Kurz schloss ich die Augen und atmete tief durch, dann legte ich mir die Kette um den Hals, zog mir die Lederjacke über und stieg in meine schwarzen Stiefel. Die Papiere für meine Entlassung lagen ebenfalls auf dem Tresen. Ich griff nach einem der Stifte im Aufbewahrungsbehälter und unterschrieb. Anschließend gingen wir schweigend durch den unendlich lang wirkenden Gang, der zu dem einzigen Hindernis führte, was noch zwischen mir und meiner neugewonnenen Freiheit lag. Die schwere Metalltür öffnete sich automatisch, nachdem Billy den Sicherheitscode eingegeben hatte.
Endlich.
„Vergiss nicht, dich morgen gleich als erstes bei deinem Bewährungshelfer zu melden." Er reichte mir eine Visitenkarte.
Ich nahm sie und steckte sie mir, ohne einen Blick darauf zu werfen, in meine Hosentasche.
„Schon klar, Meister." Ich erhob meinen Blick und sah ihm ins Gesicht.

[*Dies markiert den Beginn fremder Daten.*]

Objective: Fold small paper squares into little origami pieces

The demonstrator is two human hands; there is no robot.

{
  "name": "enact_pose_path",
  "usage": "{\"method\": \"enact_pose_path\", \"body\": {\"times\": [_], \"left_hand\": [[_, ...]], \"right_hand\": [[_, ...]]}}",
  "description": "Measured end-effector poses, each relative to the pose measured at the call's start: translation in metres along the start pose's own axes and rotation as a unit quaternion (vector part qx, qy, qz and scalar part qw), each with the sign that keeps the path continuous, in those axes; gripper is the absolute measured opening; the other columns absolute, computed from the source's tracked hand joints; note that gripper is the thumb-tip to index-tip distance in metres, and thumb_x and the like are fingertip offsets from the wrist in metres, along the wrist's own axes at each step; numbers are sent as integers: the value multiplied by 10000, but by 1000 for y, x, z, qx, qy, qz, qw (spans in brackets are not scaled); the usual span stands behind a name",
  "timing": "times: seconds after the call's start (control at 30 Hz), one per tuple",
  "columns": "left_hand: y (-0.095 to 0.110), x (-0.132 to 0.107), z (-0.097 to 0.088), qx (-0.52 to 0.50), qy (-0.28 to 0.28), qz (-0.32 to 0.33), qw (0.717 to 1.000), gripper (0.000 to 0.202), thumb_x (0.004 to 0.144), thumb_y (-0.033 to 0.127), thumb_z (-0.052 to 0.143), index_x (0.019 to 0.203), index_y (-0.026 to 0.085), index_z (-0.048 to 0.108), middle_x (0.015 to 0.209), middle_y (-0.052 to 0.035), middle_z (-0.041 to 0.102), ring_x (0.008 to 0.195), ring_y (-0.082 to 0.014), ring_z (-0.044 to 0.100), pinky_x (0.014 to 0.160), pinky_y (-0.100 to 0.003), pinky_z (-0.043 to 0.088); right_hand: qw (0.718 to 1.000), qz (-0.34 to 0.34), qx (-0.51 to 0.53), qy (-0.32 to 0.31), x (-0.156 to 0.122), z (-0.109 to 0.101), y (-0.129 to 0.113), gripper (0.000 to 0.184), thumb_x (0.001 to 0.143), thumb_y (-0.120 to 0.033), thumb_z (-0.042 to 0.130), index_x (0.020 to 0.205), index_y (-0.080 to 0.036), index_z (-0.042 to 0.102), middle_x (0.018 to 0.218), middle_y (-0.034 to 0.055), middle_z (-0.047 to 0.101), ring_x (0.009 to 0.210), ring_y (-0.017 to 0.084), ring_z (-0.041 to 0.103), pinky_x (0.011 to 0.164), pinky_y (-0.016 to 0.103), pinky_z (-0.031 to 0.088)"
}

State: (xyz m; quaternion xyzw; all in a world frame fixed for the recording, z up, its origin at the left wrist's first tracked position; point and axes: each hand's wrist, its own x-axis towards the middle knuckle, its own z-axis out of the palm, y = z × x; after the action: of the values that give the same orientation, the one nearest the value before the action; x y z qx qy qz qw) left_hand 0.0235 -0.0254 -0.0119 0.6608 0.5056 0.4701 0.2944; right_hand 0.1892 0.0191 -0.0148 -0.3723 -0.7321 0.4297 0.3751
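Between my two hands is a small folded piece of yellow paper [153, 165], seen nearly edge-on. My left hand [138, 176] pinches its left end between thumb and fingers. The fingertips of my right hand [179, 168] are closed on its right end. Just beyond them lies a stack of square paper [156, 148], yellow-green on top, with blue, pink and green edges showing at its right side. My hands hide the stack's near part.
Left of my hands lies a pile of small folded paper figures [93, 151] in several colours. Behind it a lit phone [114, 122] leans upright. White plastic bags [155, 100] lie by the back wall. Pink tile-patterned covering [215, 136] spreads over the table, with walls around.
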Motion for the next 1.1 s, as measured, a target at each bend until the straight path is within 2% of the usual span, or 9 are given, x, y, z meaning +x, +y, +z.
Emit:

Billy war Leiter meines Traktes, aber trotzdem mit Abstand derjenige, der mir während meiner Zeit hier am wenigsten auf den Sack gegangen war. Wenn so viele Arschlöcher, die größtenteils auch noch Vollidioten und dumm wie Brot waren, 24 Stunden auf einem Haufen saßen, konnte man kaum anders, als wahnsinnig zu werden. Um nicht völlig durchzudrehen, fing ich also an, mich mit ihm zu unterhalten. Er erfüllte zwar das Klischee vom Donut fressendem Fettsack, aber ansonsten war er ganz nett.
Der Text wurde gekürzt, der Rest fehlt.